Introduction: Benzene a well-known environmental pollutant is a human carcinogen which is involved in the manifestation of a number of malignancies. Activation of benzene and its reactive metabolites such as hydroquinone (HQ) leads to continuous production of reactive oxygen species (ROS), causing oxidative Stress. Curcumin, the yellow pigment of curcuma longa, has been shown to possess antioxidant activity in vitro and in vivo. However, poor bioavailability is the major drawback about of this drug. By using dendrosome, a nontoxic nanoparticle, we tried to deal with this problem. In the present study, we have investigated the protective effects of encapsulated nanocurcumin-PEGOA (ENC) against the HQ-induced oxidative damage in human mesenchymal bone marrow stem cells (hMSCs).
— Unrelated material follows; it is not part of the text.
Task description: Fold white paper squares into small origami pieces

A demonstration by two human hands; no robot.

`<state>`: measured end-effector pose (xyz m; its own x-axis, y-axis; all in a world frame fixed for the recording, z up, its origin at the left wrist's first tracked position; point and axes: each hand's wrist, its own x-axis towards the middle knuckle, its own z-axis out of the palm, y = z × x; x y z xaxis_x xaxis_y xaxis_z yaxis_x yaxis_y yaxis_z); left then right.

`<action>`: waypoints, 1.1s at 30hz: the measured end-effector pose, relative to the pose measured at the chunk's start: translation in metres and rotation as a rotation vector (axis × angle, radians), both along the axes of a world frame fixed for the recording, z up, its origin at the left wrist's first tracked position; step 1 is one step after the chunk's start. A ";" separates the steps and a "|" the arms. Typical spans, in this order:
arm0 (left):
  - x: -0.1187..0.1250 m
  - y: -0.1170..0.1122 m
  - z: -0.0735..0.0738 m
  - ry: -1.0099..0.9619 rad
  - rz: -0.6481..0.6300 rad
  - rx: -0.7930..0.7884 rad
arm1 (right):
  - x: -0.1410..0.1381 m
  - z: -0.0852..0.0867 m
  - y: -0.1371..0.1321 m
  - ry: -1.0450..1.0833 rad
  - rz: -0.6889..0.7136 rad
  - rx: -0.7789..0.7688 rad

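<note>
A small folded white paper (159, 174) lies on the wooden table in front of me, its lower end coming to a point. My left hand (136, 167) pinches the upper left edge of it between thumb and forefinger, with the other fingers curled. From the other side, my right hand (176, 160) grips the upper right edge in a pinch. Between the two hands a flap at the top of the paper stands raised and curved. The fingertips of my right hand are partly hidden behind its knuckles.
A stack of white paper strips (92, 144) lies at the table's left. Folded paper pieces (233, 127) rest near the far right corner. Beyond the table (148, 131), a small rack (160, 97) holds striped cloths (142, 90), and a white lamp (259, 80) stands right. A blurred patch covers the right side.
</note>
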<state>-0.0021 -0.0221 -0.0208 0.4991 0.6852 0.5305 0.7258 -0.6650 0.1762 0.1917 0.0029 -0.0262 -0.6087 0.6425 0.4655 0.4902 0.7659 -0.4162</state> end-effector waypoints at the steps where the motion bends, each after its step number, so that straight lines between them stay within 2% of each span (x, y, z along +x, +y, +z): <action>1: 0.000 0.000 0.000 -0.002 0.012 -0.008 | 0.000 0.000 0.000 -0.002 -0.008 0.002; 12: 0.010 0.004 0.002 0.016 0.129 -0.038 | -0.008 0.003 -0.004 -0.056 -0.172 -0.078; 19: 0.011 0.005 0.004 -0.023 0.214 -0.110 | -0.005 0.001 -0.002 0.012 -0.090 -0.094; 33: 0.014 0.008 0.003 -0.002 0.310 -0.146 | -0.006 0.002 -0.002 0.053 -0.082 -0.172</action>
Methods: hMSCs were pre-treated with ENC and then exposed to HQ. Cell viability, intracellular ROS and lipid peroxidation extent were assessed by MTT assay, DCFHDA fluorescent dye and thiobarbituric acid reactive substances (TBARS), respectively. Moreover, mRNA levels of antioxidant enzymes, catalase and hemeoxygenase-1 were evaluated by qRT-PCR. Results: The results showed that treatment of MSCs with ENC (10 μM) for 12 hours prior to HQ exposure, significantly attenuated the cell viability loss, suppressed the elevation of ROS and reduced the extent of lipid peroxidation caused by HQ compared with the control. Moreover, a significant increase in mRNA expression of antioxidant genes of catalase and hemeoxygenase-1 was observed after treatment with ENC. Conclusions: These results suggest that 10 μM ENC could protect hMSCs against toxic and oxidative effects of HQ. Therefore, ENC may have cancer protective effect.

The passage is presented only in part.